PICO DA VIGIA 2
Pessoas, costumes, estórias e tradições da Fajã Grande das Flores e outros temas.
APANHAR O MILHO (DIÁRIO DE TI'ANTONHO)
Quinta-feira, 18 de Setembro de 1946
“Está a aproximar-se o tempo de apanhar o milho. Pelo menos o que foi semeado nas terras e serrados junto do mar, que nas outras ainda nem sequer foi desfolhado. Antigamente, quando eu era criança, esta época era uma altura de grande festa e alegria, uma época do ano muito agradável e muito bonita, não só a apanhar o milho, mas também e, sobretudo, o encambulhá-lo e descascar as maçarocas mais verdoengas, o pendurar os cambulhões de milho nos estaleiros ou ainda moer, nos moinhos de mão, as maçarocas que, como se dizia, ainda vertiam e cuja farinha servia para fazer as papas saborosas papas grossas. Ainda hoje a minha Maria as faz e são uma delícia. Pena serem feitas apenas por esta altura do ano.
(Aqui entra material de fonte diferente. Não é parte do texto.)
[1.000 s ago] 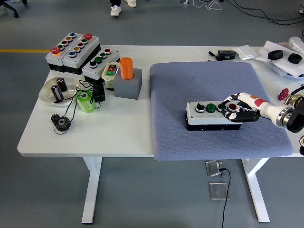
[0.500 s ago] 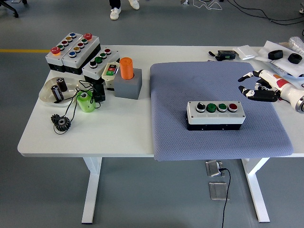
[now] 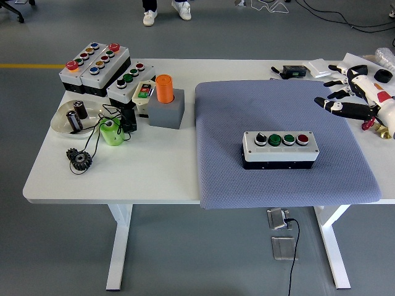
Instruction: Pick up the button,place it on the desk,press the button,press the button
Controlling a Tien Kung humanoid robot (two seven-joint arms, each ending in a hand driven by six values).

Os dias de apanhar o milho, antigamente, eram autênticos e verdadeiros dias de trabalho mas também de festa, em casa da maioria dos lavradores. Quando as maçarocas já estavam bem maduros, marcava-se o dia da apanha, para não coincidir com os marcados pelos amigos e familiares, pois todos se ajudavam uns aos outros. Depois procedia-se à apanha das maçarocas, retirando-as dos milheiros e enchendo-as em cestos bem “acaculados”, que depois eram colocados sobre as paredes e, posteriormente acarretado para os corsões puxados pelas vacas. Esse dia era um dia de festa e um dia muito especial. Homens, mulheres e crianças, todos se dedicavam à apanha das maçarocas, ao encher dos cestos e carregá-los às costas para os corsões. Estes eram forrados no fundo com milheiros da própria terra e era-lhes colocado ao redor uma sebe feita de vimes. Uma vez cheios, os corsões eram conduzidos a casa e o milho despejado na cozinha ou na sala. Como geralmente vinha muita gente de fora ajudar, a dona da casa mais uma ou outra mulher ficavam em casa a fazer o jantar que nesse dia era melhorado, e, às vezes, depois de preparado era levado até ao cerrado onde se colhia o milho e as pessoas estavam a trabalhar.
Era da parte da tarde que geralmente se começava a encambulhar e a descascar as maçarocas, a não ser que o cerrado fosse muito grande ou o dono decidisse apanhar o milho de duas ou mais terras no mesmo dia. Neste caso, aproveitava-se o serão, o que tinha a vantagem de ter muita mais gente a ajudar. Esses serões ainda tornavam a festa ainda mais animada. Cantava-se e geralmente serviam-se uns biscoitinhos com genebra ou aguardente de cinco estrelas. Quando o milho era encambulhado de noite, para o pendurar no estaleiro acendiam-se lanternas e era também muito divertido. Mas muitos não gostavam de pendurar o milho de noite, pois diziam que “o que se faz de noite aparece mal de dia”. Penduravam-no dia seguinte.
Uma parte do milho era descascado, fazendo-se com ele também cambulhões que eram dependuradas geralmente nos tirantes dos quartos de dormir, da sala ou da cozinha para aí se conservarem melhor e até secarem. As maçarocas mais verdoengas descascavam-se, debulhavam-se para depois se moerem os grãos nos moinhos de mão e fazer as papas grossas.
No meu tempo ainda havia muitos lavradores que semeavam e cultivavam o trigo e, por isso não tinham milho ou se o tinham era em pequena quantidade.”